37 millions de foyers fiscaux viennent de recevoir leur déclaration sur les revenus. Au regard de la politique économique et sociale du gouvernement, c’est l’occasion pour beaucoup d’entre eux de se demander aujourd’hui à quoi servent leurs impôts...
En mai 2014, Valls déclarait : « Trop d’impôt tue l’impôt, et tue surtout la compétitivité de notre pays ». Il reprenait ainsi un thème très prisé par la droite, les entreprises, les réacs de tous poils, accentuant l’incompréhension sur le rôle et l’usage. De plus, les scandales d’évasion et de fraude fiscale de ces dernières années confirment que l’égalité devant l’impôt est loin, très loin, d’être une réalité. Sans parler des choix budgétaires des gouvernements successifs...
Dans ce contexte, il est légitime de s’interroger sur ce que fait l’État de notre argent, ou plutôt, à quoi servent les prélèvements obligatoires ? Sur le papier, l’impôt devrait remplir trois grandes fonctions. D’abord assurer la production des biens publics nécessaires au développement et à la cohésion sociale : éducation, recherche, sécurité intérieure et extérieure, santé, protection de l’environnement, infrastructures, etc. Ensuite redistribuer du revenu afin de corriger les inégalités (prestations sociales) ou d’assurer contre un risque social (retraites, assurance maladie, indemnisation du chômage). Enfin, agir sur l’activité économique.
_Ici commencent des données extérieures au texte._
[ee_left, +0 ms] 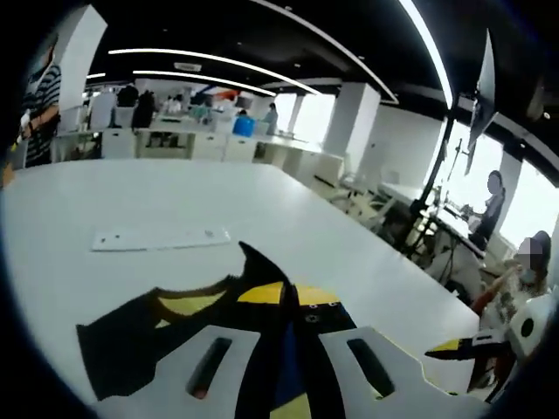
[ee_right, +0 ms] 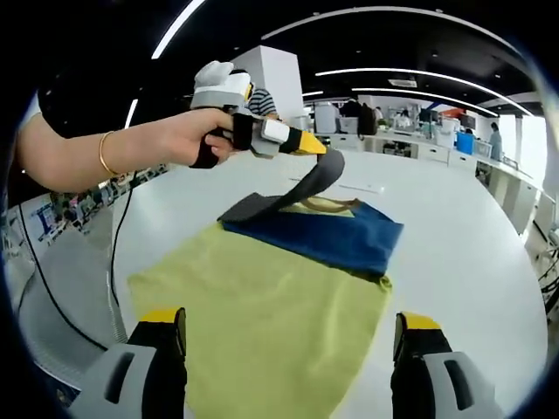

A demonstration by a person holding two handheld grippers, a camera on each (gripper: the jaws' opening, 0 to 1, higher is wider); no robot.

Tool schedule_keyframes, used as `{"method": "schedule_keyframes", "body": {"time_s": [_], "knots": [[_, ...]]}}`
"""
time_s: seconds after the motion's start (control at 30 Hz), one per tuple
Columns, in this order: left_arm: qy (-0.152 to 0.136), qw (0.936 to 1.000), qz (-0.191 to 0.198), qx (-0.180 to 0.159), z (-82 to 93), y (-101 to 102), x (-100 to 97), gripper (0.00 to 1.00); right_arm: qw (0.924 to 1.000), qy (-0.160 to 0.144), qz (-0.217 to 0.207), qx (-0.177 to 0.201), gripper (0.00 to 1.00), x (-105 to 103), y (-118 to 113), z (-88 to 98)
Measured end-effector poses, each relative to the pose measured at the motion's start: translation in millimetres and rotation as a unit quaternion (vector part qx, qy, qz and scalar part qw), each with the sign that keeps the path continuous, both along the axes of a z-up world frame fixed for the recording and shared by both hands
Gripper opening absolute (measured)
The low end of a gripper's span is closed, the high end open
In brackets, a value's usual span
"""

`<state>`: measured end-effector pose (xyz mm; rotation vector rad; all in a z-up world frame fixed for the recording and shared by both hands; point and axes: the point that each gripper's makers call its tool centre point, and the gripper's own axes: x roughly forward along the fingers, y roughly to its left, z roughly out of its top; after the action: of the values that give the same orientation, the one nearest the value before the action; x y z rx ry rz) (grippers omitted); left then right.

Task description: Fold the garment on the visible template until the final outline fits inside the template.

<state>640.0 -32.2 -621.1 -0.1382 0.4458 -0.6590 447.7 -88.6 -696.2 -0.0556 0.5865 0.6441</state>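
In the right gripper view, the right gripper [ee_right: 290,349] has its jaws spread wide apart with nothing between them; the yellow template [ee_right: 271,323] lies flat on the white table [ee_right: 463,227] directly ahead of and between the two jaws. Beyond the template's far edge, the blue garment [ee_right: 327,234] rests on the template's far portion, partly folded, with a yellow neckline visible at its far side. Ahead and to the left of the right gripper, a person's hand [ee_right: 194,135] wearing a bracelet holds the left gripper [ee_right: 325,150] above the table. The left gripper is closed on a dark strip of the garment, which hangs in a curve from its jaws down to the garment's left corner. In the left gripper view, the left gripper [ee_left: 290,336] has its jaws drawn together on the dark fabric, which rises as a point between and just beyond them. The garment [ee_left: 148,336] spreads to the left of and below these jaws, with yellow showing near the jaw tips. A white strip [ee_left: 162,237] lies on the table [ee_left: 175,192] well ahead of the left gripper. The right gripper [ee_left: 467,349] enters at the lower right of this view. Seated people and desks occupy the background.
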Motion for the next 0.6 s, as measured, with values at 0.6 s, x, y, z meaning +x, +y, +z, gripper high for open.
{"method": "schedule_keyframes", "body": {"time_s": [0.6], "knots": [[0.032, 0.9986, -0.041, 0.004, -36.4, -50, -7.1, 0.00, 0.9997, 0.013, -0.020, 0.004, 0.98, 3, -15, -10.0]]}}
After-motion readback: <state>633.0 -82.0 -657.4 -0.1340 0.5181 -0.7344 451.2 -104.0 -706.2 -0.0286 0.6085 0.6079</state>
Mais les choix budgétaires de ces dernières décennies ont détourné le sens premier de l’impôt, celui de couvrir les « dépenses socialisées » et d’enrayer les inégalités amplifiées par un désengagement de l’État toujours plus important.
Moins de social, plus pour les entreprises
Depuis quelques jours, les conseils municipaux des 36 000 communes sont en train de voter leur budget prévisionnel de 2015 dans un contexte de réduction de la dotation de l’État (11 milliards en moins). Une cure d’austérité sans précédent qui a déjà franchi un seuil symbolique : en 2015, plus de cinquante communes sont purement et simplement privées de dotation générale de fonctionnement. Du coup, d’ores et déjà sont programmés dans de nombreuses villes l’augmentation des impôts locaux, du prix des cantines scolaires, l’arrêt des subventions à de nombreuses associations culturelles et sociales, l’arrêt des subventions aux transports scolaires, sans oublier les suppressions massives d’emplois dépendant de la municipalité…
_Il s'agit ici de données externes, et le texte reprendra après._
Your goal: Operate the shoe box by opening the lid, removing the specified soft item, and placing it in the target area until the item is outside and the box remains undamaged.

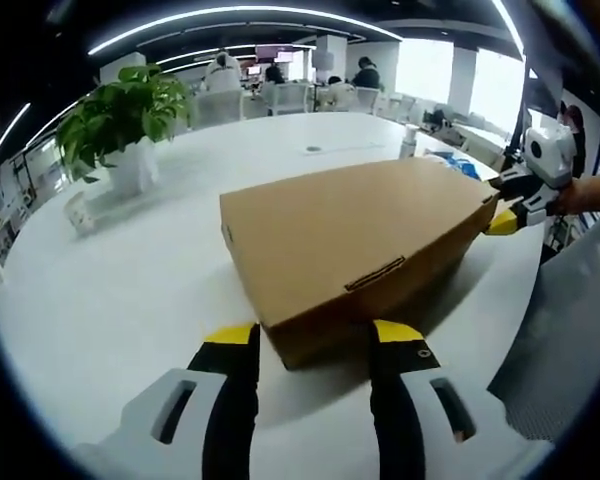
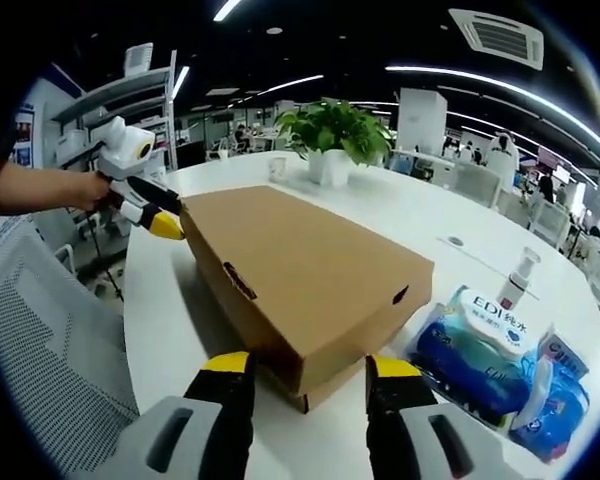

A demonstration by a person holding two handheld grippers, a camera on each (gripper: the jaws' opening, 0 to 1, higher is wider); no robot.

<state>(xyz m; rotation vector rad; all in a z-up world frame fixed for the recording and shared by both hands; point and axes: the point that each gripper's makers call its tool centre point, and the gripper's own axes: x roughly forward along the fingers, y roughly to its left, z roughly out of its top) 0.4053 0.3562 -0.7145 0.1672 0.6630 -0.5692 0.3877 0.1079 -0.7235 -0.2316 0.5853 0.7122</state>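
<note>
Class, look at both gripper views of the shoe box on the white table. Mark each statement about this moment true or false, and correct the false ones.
1. The shoe box has its lid shut. True.
2. The left gripper and the right gripper stand at opposite corners of the box. True.
3. A potted plant stands on the box lid. False: it stands on the white table, apart from the box.
4. The blue tissue pack lies inside the box. False: it lies on the table beside the box.
5. A spray bottle stands behind the tissue pack. True.
</note>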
Une politique qui amplifie le fameux « ras-le-bol fiscal » et l’incompréhension du système. L’État réduit donc la dotation aux communes et à l’ensemble des collectivités locales, asphyxiées, comme il réduit les dépenses de fonctionnement des services publics nationaux, diminue le nombre de fonctionnaires, coupe dans tous les budgets sociaux... Et il le fait pour la même raison : convertir l’argent public, l’argent des contribuables, en cadeaux fiscaux aux entreprises et aux plus riches : CICE, Pacte de responsabilité... Et c’est loin d’être terminé puisque le gouvernement vient d’annoncer 5 milliards d’économies supplémentaires pour 2016 !
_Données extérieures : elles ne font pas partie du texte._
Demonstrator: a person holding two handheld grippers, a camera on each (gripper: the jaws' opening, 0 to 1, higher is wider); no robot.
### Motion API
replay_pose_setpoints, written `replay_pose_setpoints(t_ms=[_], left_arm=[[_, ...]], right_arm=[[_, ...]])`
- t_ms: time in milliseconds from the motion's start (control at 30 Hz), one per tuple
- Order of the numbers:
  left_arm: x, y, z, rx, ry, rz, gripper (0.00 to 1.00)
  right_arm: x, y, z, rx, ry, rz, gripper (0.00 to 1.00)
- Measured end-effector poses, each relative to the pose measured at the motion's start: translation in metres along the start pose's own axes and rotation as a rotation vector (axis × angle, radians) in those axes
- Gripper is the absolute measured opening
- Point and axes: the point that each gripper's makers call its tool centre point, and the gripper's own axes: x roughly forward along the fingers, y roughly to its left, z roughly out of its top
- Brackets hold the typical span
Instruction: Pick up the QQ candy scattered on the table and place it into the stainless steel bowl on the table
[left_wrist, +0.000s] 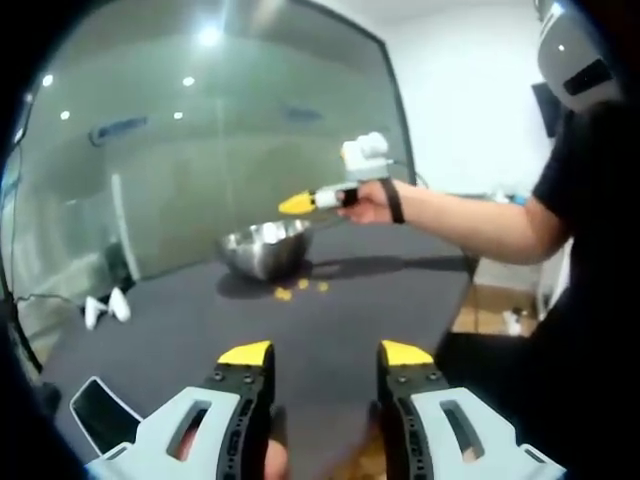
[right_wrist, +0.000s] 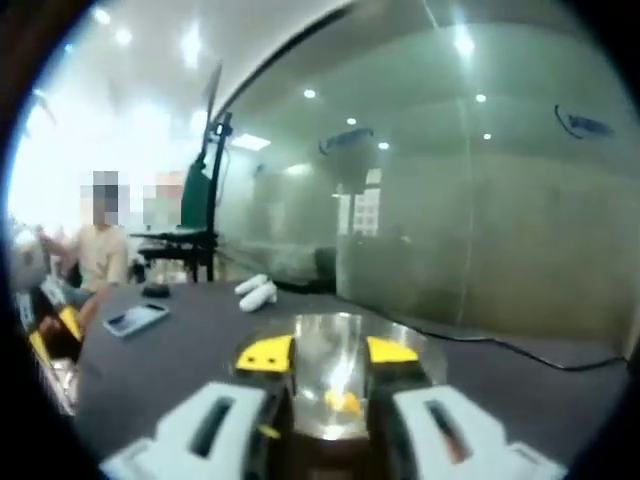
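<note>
The right tongs (right_wrist: 330, 352) hung directly over the stainless steel bowl (left_wrist: 266, 248), its jaws parted with the bowl's shiny inside showing between them and a yellow candy (right_wrist: 342, 402) lying low in that gap; whether the jaws pinched it or it already lay in the bowl, I could not tell. From the other side, the same tongs (left_wrist: 292, 204) reached in above the bowl's rim, held by the person's hand (left_wrist: 368, 204), yellow tips pointing down toward the bowl. A few loose candies (left_wrist: 298, 289) lay on the dark desk (left_wrist: 330, 320) just in front of the bowl, on the side toward the left tongs (left_wrist: 325, 355). That tongs stood open and empty, well back from the candies, which lay straight ahead along its jaws. The right tongs looked the nearer of the two to those pieces. Something pale showed inside the bowl, too blurred to name. Off to the side on the desk lay a phone (right_wrist: 134, 319) and two white objects (right_wrist: 257, 291).
</note>
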Motion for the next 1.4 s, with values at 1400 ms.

Quelles soient de gauche ou de droite, les politiques budgétaires ont accentué les inégalités sociales en mettant en œuvre une répartition des richesses pour une minorité, et non pour la collectivité. Pour plus d’égalité, un bouleversement complet, radical, de la fiscalité serait nécessaire, en privilégiant les impôts directs et la progressivité de l’impôt, et en taxant réellement le capital mais aussi le patrimoine. Mais une telle politique doit s’inscrire dans le cadre d’une rupture avec le capitalisme, car une fiscalité vraiment juste est un rêve dans un système fondé sur l’injustice et l’exploitation. Et plus que jamais, le refus de l’austérité et la mise en œuvre d’une autre orientation exigent un vaste mouvement social, unitaire et déterminé.